I think this is one of, if not the one, my favorites episodes. The whole episode is quite serious and the banter and jokes aren't distracting the doctors of their duty.
I enjoy seeing House treating sick infants a bit more seriously than a sick adult, it’s as if to say there’s lines even he won’t cross.
Infants are never at fault for the things they have and they also don't lie to House - so they are in a way innocent and not stupid, which House respects
i actually feel sorry for house in this episode, that's not an easy decision to make. but he knows it's the only decision. if he took all the babies off the same meds they could ALL die
He actually likes babies too so this must be very hard for him.
What would House do during a pandemic?
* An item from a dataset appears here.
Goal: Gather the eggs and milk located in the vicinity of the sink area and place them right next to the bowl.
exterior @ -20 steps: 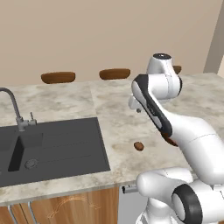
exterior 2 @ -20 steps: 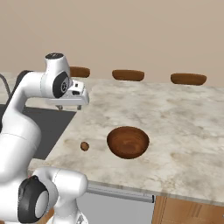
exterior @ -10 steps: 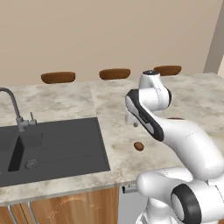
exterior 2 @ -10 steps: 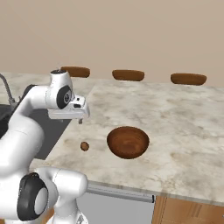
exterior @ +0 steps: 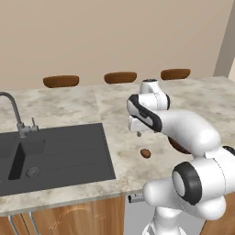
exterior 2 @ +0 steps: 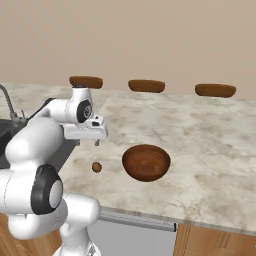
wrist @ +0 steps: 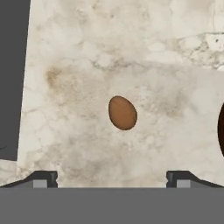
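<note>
Brown egg (wrist: pixel 122 113) lies alone on the marbled beige worktop (wrist: pixel 131 52), centred in the hand view, long axis running roughly 11 to 5 o'clock. You can check the claw (wrist: pixel 111 177) there: both dark tips sit far apart at the bottom edge, jaws spread wide, nothing between them, the egg well clear of both.

Left base view: you see the egg (exterior: pixel 145 153) on the worktop (exterior: pixel 114 105) at about 5 o'clock from the claw (exterior: pixel 139 133), which hangs above the surface, not touching it. Sink (exterior: pixel 55 151), dark grey, sits to the 9 o'clock side of the egg, with the curved grey faucet (exterior: pixel 13 110) at its far left. The egg lies near the sink's right edge but apart from it.

Right base view: wooden bowl (exterior 2: pixel 146 162), dark reddish-brown, stands on the worktop (exterior 2: pixel 200 135) at 3 o'clock from the egg (exterior 2: pixel 96 167), close by, with a strip of bare stone between them. Claw (exterior 2: pixel 97 143) hangs above the egg, at roughly its 12 o'clock. In the hand view a dark curved sliver at the right edge is the bowl's rim (wrist: pixel 221 129).

Three brown oval stool seats (exterior 2: pixel 145 86) line the far edge of the worktop.
</note>
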Robot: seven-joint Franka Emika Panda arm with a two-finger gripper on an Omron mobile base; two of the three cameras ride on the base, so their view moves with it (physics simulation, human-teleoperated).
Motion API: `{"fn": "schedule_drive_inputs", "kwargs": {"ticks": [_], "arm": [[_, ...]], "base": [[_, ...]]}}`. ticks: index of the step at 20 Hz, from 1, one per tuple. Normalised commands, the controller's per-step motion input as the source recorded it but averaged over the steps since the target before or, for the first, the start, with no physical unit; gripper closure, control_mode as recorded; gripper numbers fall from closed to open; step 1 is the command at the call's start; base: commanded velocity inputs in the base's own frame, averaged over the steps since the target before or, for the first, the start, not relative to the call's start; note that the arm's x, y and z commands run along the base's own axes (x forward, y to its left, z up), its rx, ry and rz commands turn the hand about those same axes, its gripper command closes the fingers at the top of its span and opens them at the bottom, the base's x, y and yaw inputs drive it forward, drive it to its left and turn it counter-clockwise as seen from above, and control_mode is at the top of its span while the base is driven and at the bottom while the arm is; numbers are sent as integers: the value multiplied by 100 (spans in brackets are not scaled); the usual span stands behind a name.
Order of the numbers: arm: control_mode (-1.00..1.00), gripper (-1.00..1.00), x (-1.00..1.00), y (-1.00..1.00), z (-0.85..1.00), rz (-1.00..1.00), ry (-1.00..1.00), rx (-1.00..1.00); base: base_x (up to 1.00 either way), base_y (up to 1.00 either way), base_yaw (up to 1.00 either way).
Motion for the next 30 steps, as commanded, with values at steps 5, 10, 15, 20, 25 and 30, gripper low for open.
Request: {"fn": "schedule_drive_inputs", "kwargs": {"ticks": [5, 10, 15, 20, 25, 30], "arm": [[-100, -100, 9, 0, -75, 0, 0, 1], [-100, -100, 1, 0, -59, 0, -3, 4], [-100, -100, 0, -2, -24, 0, 0, 0], [-100, -100, 0, -9, -9, 0, 0, 0], [-100, -100, 0, -12, -17, 0, 0, 0], [-100, -100, 6, -1, -22, 0, 0, 0]], "base": [[0, 0, 0], [0, 0, 0], [0, 0, 0], [0, 0, 0], [0, 0, 0], [0, 0, 0]]}}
Cure it.
Yup exactly, so true 😅
Unfortunately he's not a researcher, lmao
House wasn't curing diseases, he was diagnosing them
@@ICavalcadeI Yeah, he practices medicine not research
He will say "blah blah blah, this might kill them blah blah blah it will save you"
Cuddy cutting the tie is one of my favourite cuddy moments of the whole series ❤
0:40 Cameron's little smile here is so cute.
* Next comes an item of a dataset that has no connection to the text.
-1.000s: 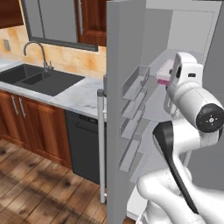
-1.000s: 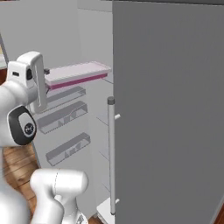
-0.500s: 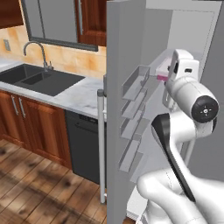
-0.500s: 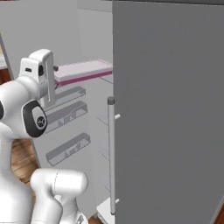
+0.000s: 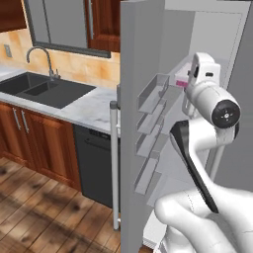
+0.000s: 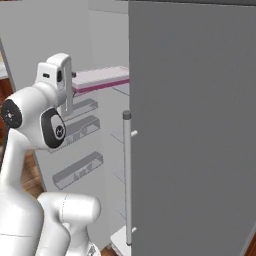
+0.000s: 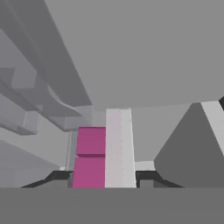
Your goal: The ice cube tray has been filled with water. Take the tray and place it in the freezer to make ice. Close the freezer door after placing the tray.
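The ice cube tray (image 6: 100, 77) was clenched in the gripper (image 7: 105, 179), reaching toward 12 o'clock into the freezer (image 5: 217, 54), whose freezer door (image 5: 143, 123) stood open.

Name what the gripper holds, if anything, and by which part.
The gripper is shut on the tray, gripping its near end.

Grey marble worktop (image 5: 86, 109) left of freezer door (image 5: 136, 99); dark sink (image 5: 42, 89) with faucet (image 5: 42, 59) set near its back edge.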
What Foreman is basically saying: "You're going to do what I was suggesting except better?"
Yes, Foreman, he is indeed going to let one child die instead of the chance of both of them dying.
All about the triage! ⚕️
But it's equally likely they both live!
Foreman would have saved them both xD. Also he argue that his idea was more likely to happend in hospitals.
100% chance that 1 will die and they will know the cause so they can prevent other deaths VS 50% both live/die but wont know the cause. i pick the 1st choice.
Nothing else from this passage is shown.